** To do **
Write the listing out again word for word, excluding any pictures.
━━━ Data
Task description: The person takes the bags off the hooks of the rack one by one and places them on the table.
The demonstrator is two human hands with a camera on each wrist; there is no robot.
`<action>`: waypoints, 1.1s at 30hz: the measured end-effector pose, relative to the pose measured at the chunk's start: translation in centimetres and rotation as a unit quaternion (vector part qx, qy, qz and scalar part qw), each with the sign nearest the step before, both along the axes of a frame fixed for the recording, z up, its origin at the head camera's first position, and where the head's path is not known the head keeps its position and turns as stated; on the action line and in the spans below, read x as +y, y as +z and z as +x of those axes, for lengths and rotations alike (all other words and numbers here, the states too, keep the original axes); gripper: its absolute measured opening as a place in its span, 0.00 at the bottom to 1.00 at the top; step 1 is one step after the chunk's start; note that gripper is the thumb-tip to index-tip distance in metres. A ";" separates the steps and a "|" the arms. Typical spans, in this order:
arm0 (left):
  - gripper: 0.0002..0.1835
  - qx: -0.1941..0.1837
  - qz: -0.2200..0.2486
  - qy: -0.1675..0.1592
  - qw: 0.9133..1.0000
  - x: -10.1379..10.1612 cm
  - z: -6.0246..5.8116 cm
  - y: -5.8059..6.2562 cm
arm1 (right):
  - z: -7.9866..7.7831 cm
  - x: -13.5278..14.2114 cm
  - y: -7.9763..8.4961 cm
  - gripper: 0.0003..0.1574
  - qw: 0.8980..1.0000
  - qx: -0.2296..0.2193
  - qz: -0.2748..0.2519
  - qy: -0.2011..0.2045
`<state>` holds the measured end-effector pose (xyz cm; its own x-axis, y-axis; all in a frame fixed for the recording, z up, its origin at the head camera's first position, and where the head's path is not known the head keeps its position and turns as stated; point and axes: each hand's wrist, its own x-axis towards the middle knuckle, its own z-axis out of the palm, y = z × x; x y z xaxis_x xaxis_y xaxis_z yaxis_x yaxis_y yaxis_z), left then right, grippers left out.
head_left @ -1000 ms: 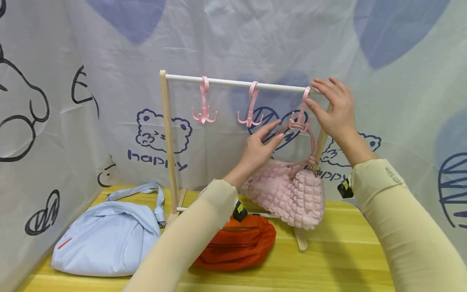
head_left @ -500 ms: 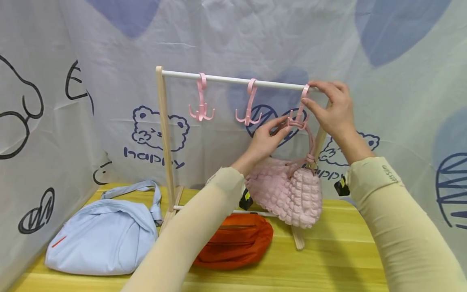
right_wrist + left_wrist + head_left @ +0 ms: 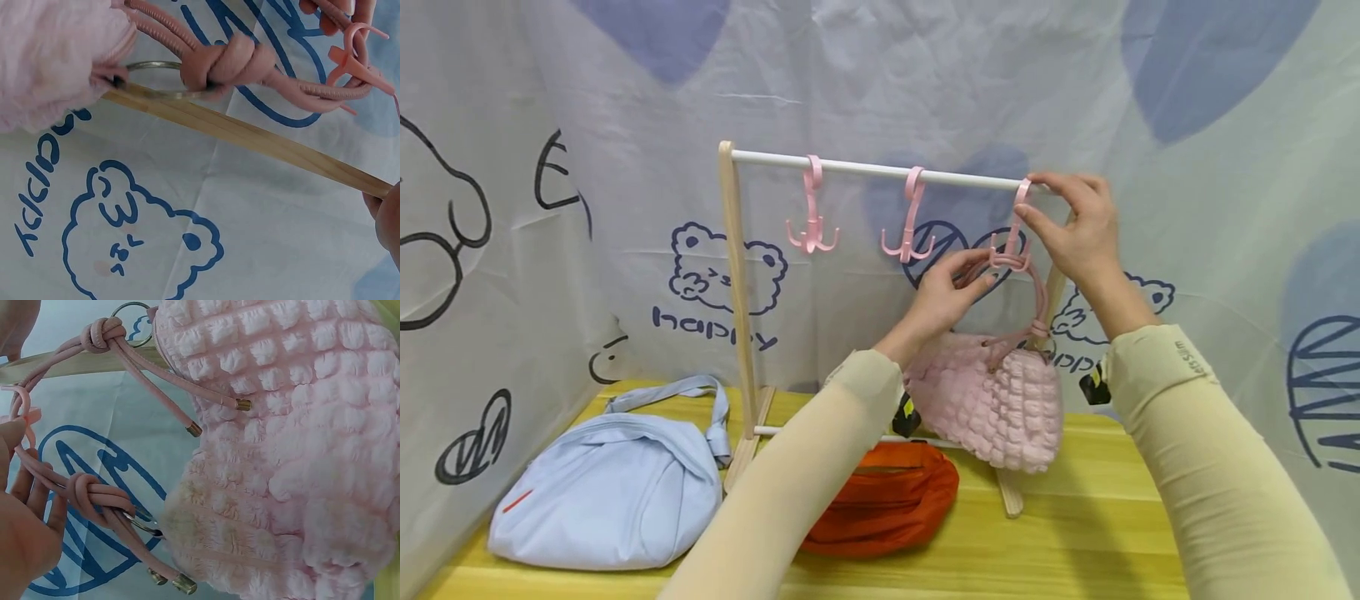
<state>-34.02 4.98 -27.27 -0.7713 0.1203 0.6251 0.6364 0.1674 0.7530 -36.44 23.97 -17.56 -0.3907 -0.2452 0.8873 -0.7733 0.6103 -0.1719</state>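
A pink quilted handbag (image 3: 1000,408) hangs from the pink hook (image 3: 1019,218) at the right end of the white rail (image 3: 865,169). Its knotted cord handle (image 3: 47,475) loops over the hook's prongs. With thumb and fingers my left hand (image 3: 942,298) pinches the handle just left of those prongs. My right hand (image 3: 1081,233) holds the upper part of the same hook, fingertips at the rail and thumb lower on the stem. In the right wrist view, the handle's knot (image 3: 228,59) and metal ring are close up, while most of the right hand is out of frame.
Two more pink hooks, the left one (image 3: 812,212) and the middle one (image 3: 912,221), hang on the wooden rack (image 3: 737,283). A light blue bag (image 3: 610,492) lies on the yellow table (image 3: 1097,508) at left. An orange waist bag (image 3: 887,500) lies below the rack.
My left hand has moved right and closed its fingertips on the handle near the hook. My right hand's raised fingers have come down to grip the hook at the rail.
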 end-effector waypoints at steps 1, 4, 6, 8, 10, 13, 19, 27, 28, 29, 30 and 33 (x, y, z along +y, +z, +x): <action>0.23 0.002 0.000 0.003 1.000 0.0 0.0 -0.1 | 0.0 0.0 0.0 0.26 1.000 0.001 0.000 0.001; 0.21 0.010 -0.003 0.018 1.000 0.0 0.1 -0.2 | -0.1 0.0 -0.1 0.26 1.000 0.005 -0.001 0.002; 0.20 0.019 -0.001 0.027 0.999 0.0 0.1 -0.3 | -0.2 0.0 -0.1 0.26 1.000 0.009 -0.002 0.003; 0.19 0.023 0.006 0.033 0.999 0.0 0.1 -0.5 | -0.3 0.0 -0.1 0.26 1.000 0.013 -0.003 0.006; 0.18 0.024 0.017 0.034 0.999 0.0 0.1 -0.6 | -0.3 0.0 -0.2 0.26 1.000 0.015 -0.005 0.007; 0.17 0.018 0.032 0.029 0.999 0.0 0.3 -0.7 | -0.3 0.0 -0.2 0.26 1.000 0.017 -0.004 0.008; 0.16 0.021 0.069 0.014 0.997 0.2 0.5 -0.8 | -0.3 0.1 -0.2 0.26 1.000 0.007 -0.002 0.002; 0.14 0.014 0.144 0.000 0.990 0.6 0.8 -0.7 | -0.2 0.1 -0.2 0.26 1.000 -0.011 0.000 -0.004; 0.14 0.013 0.149 0.002 0.989 0.7 0.8 -0.7 | -0.1 0.1 -0.2 0.26 1.000 -0.012 0.000 -0.005; 0.14 0.012 0.154 0.003 0.988 0.7 0.8 -0.6 | -0.1 0.1 -0.2 0.27 1.000 -0.013 -0.001 -0.005; 0.14 0.010 0.157 0.006 0.988 0.7 0.9 -0.6 | -0.1 0.1 -0.2 0.27 1.000 -0.013 -0.001 -0.006; 0.14 0.004 0.169 0.010 0.986 0.8 1.0 -0.4 | -0.1 0.1 -0.2 0.27 1.000 -0.014 -0.002 -0.008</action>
<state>-33.01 5.79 -27.62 -0.7662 -0.1102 0.6331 0.6417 -0.0799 0.7627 -36.57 24.03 -17.72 -0.4188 -0.2353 0.8771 -0.7581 0.6223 -0.1950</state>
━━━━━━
** Task answer **
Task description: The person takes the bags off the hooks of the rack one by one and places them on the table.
The demonstrator is two human hands with a camera on each wrist; there is no robot.
`<action>`: waypoints, 1.1s at 30hz: the measured end-effector pose, relative to the pose measured at the chunk's start: translation in centimetres and rotation as a unit quaternion (vector part qx, qy, qz and scalar part qw), each with the sign nearest the step before, both along the axes of a frame fixed for the recording, z up, its origin at the head camera's first position, and where the head's path is not known the head keeps its position and turns as stated; on the action line and in the spans below, read x as +y, y as +z and z as +x of those axes, for lengths and rotations alike (all other words and numbers here, the states too, keep the original axes); gripper: its absolute measured opening as a place in its span, 0.00 at the bottom to 1.00 at the top; step 1 is one step after the chunk's start; note that gripper is the thumb-tip to index-tip distance in metres. A ";" separates the steps and a "|" the arms. Typical spans, in this order:
arm0 (left):
  - gripper: 0.0002..0.1835
  - qx: -0.1941..0.1837
  - qz: -0.2200..0.2486
  - qy: -0.1675..0.1592
  - qw: 0.9133..1.0000
  - x: -10.1379..10.1612 cm
  - z: -6.0246..5.8116 cm
  - y: -5.8059..6.2562 cm
arm1 (right):
  - z: -7.9866..7.7831 cm
  - x: -13.5278..14.2114 cm
  - y: -7.9763..8.4961 cm
  - gripper: 0.0003..0.1574
  - qw: 0.8980..1.0000
  - qx: -0.2296..0.2193
  - qz: -0.2748..0.2519
  - qy: -0.2011..0.2045
`<state>` holds the measured end-effector pose (xyz cm; its own x-axis, y-axis; all in a frame fixed for the recording, z up, its origin at the head camera's first position, and where the head's path is not known the head keeps its position and turns as stated; point and axes: each hand's wrist, its own x-axis towards the middle knuckle, its own z-axis out of the palm, y = z × x; x y z xaxis_x xaxis_y xaxis_z yaxis_x yaxis_y yaxis_z), left then right, grippers left out.
head_left @ -1000 ms: 
head_left @ -500 ms: 
right_wrist + left_wrist + head_left @ +0 ms: 
<state>-34.02 4.98 -27.27 -0.7713 0.1203 0.6251 0.6364 0.1674 0.7530 -36.44 23.97 -17.56 -0.3907 -0.2452 0.8873 -0.7733 0.6103 -0.1719</state>
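A pink quilted handbag (image 3: 1000,408) hangs from the pink hook (image 3: 1019,218) at the right end of the white rail (image 3: 865,169). Its knotted cord handle (image 3: 47,475) loops over the hook's prongs. With thumb and fingers my left hand (image 3: 942,298) pinches the handle just left of those prongs. My right hand (image 3: 1081,233) holds the upper part of the same hook, fingertips at the rail and thumb lower on the stem. In the right wrist view, the handle's knot (image 3: 228,59) and metal ring are close up, while most of the right hand is out of frame.
Two more pink hooks, the left one (image 3: 812,212) and the middle one (image 3: 912,221), hang on the wooden rack (image 3: 737,283). A light blue bag (image 3: 610,492) lies on the yellow table (image 3: 1097,508) at left. An orange waist bag (image 3: 887,500) lies below the rack.
My left hand has moved right and closed its fingertips on the handle near the hook. My right hand's raised fingers have come down to grip the hook at the rail.
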 end-effector waypoints at steps 1, 4, 6, 8, 10, 13, 19, 27, 28, 29, 30 and 33 (x, y, z along +y, +z, +x): <action>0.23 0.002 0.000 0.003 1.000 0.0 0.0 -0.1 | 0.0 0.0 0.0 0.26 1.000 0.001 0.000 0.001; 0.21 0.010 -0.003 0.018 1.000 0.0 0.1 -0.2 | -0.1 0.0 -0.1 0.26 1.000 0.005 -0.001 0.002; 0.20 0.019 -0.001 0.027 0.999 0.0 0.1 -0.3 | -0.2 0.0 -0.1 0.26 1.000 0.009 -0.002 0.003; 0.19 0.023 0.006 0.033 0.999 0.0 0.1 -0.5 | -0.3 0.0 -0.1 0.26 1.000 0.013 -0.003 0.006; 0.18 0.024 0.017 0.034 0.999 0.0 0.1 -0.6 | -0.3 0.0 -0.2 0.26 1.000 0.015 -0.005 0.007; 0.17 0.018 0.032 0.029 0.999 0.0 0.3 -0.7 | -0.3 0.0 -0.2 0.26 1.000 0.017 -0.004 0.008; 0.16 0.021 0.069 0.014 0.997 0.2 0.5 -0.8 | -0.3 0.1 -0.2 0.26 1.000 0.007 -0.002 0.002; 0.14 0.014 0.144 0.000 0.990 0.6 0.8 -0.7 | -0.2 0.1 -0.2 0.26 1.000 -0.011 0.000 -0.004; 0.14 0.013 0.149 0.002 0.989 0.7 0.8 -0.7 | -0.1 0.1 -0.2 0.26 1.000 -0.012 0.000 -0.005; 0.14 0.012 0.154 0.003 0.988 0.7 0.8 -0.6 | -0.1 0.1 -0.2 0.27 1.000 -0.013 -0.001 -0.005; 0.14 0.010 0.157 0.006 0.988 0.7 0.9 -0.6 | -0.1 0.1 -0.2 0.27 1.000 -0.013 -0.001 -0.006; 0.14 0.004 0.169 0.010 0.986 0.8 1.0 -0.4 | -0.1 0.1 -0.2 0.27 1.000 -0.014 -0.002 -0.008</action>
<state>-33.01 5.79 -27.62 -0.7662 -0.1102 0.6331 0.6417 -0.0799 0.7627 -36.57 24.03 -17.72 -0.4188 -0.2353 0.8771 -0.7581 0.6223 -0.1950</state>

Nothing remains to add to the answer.